Visual inspection of the spectra grand averages revealed that they differed between groups and sites. The main differences in the spectra were observed at wavelengths around 1100 nm, 1300–1400 nm, 1700 nm, and around 2200 nm. Figure 1 shows the average reflectance spectra of the analyzed sites.
The PCA carried out on the dataset relating to the pairs of the investigated sites showed that the scores were grouped based on the class pairs “ET biceps/Normal biceps”, “ET triceps/Normal triceps”, “ET cortical/Normal cortical”, and “ET brainstem/Normal brainstem”. In all cases, PC1 resolved most of the variance among all analyzed classes. PCA score plots showed that the explained variance (EV) for PC1, in the distinct pairs of extracranial sites was 18.83% for the extracranial biceps site (Figure 2a), 17.82% for the extracranial triceps site (Figure 3a), 19.62% for the cranial cerebral site (Figure 4a), and 29.71% for the brainstem site (Figure 5a).
Partial Least Squares Discriminant Analysis (PLS-DA) was performed to explore the predictive relationships between input and output variables, enabling efficient classification of spectra from extracranial and cranial sites. The Kennard–Stone (K-S) method was used to select samples that best represent the dataset’s variability and to determine the calibration set for PLS-DA analysis. The dataset was split, with 70% allocated for training and 30% for testing the PLS-DA model.

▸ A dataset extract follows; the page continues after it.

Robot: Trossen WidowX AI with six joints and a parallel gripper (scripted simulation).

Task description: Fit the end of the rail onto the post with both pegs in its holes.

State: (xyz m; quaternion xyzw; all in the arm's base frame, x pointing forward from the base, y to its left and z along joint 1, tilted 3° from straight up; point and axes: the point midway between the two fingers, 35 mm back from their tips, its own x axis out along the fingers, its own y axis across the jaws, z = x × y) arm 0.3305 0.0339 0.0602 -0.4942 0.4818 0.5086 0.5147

All four models (“ET biceps/Normal biceps,” “ET triceps/Normal triceps,” “ET cortical/Normal cortical,” and “ET brainstem/Normal brainstem”) demonstrated perfect classification performance (Table 2), with sensitivity, specificity, precision, and accuracy all equal to 1, and an error rate of 0 in calibration (C), cross-validation (CV), and prediction (P). VIP scores exceeding 2 were fundamental in identifying the most important variable ranges for distinguishing between tissues. VIP score plots for “ET biceps/Normal biceps” and “ET triceps/Normal triceps” are shown in Figure 6, while those for “ET cortical/Normal cortical” and “ET brainstem/Normal brainstem” are shown in Figure 7.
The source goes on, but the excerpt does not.